Lei limita a atuação de profissionais de optometria em estabelecimentos comerciais
A decisão, por maioria de votos, foi tomada em sessão virtual, no julgamento de uma ação direta de inconstitucionalidade proposta pela Confederação Nacional do Comércio de Bens, Serviços e Turismo (CNC).
A Lei estadual 16.533/2009 impõe algumas proibições aos optometristas, como abrir consultórios para atender clientes; fazer ou vender lentes de grau sem receita médica; escolher, indicar ou aconselhar sobre o uso de lentes; ou fornecer lentes de grau sem receita de médico com diploma registrado.
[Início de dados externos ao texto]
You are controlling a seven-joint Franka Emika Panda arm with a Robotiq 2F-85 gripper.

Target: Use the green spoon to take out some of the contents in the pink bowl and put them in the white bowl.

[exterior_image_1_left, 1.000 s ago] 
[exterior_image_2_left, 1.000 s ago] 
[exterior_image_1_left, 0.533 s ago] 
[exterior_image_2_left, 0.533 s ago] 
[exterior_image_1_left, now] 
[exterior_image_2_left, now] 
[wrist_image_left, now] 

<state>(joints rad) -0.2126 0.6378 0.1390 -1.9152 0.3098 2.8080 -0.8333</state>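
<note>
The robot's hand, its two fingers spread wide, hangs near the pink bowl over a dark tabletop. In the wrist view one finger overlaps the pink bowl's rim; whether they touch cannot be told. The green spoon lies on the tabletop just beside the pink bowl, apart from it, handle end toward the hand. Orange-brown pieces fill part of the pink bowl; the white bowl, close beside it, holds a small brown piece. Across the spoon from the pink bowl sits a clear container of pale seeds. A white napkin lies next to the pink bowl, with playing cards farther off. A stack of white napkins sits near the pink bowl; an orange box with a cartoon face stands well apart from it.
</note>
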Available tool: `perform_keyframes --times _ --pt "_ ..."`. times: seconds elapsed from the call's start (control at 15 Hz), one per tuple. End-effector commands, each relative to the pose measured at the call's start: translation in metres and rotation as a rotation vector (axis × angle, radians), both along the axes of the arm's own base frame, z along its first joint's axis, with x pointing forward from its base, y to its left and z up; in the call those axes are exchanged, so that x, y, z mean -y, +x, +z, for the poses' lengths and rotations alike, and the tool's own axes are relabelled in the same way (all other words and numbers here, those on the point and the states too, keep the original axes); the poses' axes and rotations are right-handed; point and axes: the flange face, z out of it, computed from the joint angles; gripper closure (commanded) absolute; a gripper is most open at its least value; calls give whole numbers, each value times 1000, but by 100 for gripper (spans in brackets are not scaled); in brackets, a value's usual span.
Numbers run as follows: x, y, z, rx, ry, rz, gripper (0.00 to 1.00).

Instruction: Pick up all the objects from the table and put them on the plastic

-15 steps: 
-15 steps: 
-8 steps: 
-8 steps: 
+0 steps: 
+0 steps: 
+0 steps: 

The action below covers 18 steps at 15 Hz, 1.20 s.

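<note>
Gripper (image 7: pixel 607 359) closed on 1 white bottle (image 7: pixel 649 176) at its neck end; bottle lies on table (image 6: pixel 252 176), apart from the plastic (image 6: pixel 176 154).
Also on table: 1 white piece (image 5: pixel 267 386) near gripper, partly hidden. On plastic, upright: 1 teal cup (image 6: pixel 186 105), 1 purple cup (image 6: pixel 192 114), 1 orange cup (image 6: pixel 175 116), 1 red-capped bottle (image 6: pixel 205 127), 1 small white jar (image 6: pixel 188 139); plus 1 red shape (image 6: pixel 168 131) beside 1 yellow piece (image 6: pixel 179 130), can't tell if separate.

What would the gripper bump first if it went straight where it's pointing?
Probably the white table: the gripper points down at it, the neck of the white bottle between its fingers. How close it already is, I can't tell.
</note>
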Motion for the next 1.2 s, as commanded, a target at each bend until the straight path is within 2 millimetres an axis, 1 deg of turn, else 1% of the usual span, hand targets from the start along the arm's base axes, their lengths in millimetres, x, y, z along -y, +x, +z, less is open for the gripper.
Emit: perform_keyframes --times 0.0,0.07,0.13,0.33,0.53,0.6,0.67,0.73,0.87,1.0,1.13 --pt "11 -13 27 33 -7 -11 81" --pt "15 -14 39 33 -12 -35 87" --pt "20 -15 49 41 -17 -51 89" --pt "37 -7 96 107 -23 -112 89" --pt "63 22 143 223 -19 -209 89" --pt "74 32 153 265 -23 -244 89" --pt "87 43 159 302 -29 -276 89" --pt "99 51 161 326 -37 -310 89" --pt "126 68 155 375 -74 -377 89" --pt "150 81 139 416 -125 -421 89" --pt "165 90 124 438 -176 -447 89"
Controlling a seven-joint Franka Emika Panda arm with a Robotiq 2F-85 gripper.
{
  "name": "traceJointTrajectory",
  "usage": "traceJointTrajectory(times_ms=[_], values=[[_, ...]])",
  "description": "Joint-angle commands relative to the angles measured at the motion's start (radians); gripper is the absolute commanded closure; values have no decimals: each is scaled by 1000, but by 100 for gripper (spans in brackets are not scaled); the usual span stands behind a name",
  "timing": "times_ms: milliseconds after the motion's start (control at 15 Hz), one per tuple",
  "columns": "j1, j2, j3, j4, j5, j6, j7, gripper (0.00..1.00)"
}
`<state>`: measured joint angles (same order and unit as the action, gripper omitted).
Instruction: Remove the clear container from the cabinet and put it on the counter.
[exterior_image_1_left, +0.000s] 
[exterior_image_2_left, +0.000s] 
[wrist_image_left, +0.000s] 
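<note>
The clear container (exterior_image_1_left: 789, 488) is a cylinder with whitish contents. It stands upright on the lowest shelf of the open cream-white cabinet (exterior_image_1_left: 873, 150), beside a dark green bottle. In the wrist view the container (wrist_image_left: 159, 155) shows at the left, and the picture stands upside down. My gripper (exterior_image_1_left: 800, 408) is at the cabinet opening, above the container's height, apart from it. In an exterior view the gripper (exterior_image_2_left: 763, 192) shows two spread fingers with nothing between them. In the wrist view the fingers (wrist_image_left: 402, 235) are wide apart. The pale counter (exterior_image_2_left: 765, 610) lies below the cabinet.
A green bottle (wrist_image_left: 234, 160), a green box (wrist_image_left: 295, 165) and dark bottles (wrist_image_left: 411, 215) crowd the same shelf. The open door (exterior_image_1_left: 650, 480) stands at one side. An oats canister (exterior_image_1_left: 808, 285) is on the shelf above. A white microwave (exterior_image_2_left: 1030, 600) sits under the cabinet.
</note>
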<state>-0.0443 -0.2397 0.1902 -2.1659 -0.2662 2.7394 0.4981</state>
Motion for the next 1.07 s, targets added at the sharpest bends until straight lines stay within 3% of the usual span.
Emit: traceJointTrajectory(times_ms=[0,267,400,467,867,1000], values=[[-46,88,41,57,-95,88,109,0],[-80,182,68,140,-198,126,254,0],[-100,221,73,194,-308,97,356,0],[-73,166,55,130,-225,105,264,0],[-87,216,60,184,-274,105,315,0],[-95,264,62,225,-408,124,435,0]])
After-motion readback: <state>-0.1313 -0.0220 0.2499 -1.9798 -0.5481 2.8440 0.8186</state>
Para o ministro Kassio Nunes Marques, relator da ADI, os dispositivos questionados apenas reproduzem regras já previstas na legislação federal e, por esse motivo, são válidos. O relator lembrou que as condições para o exercício da profissão estão previstas nos Decretos federais 20.931/1932 e 24.492/1934, que continuam válidos mesmo após a Constituição Federal de 1988.
O ministro esclareceu que a proibição não se aplica a tecnólogos ou bacharéis em optometria, desde que qualificados por instituição de ensino superior regularmente instituída mediante autorização do Estado. Com informações da assessoria de imprensa do STF.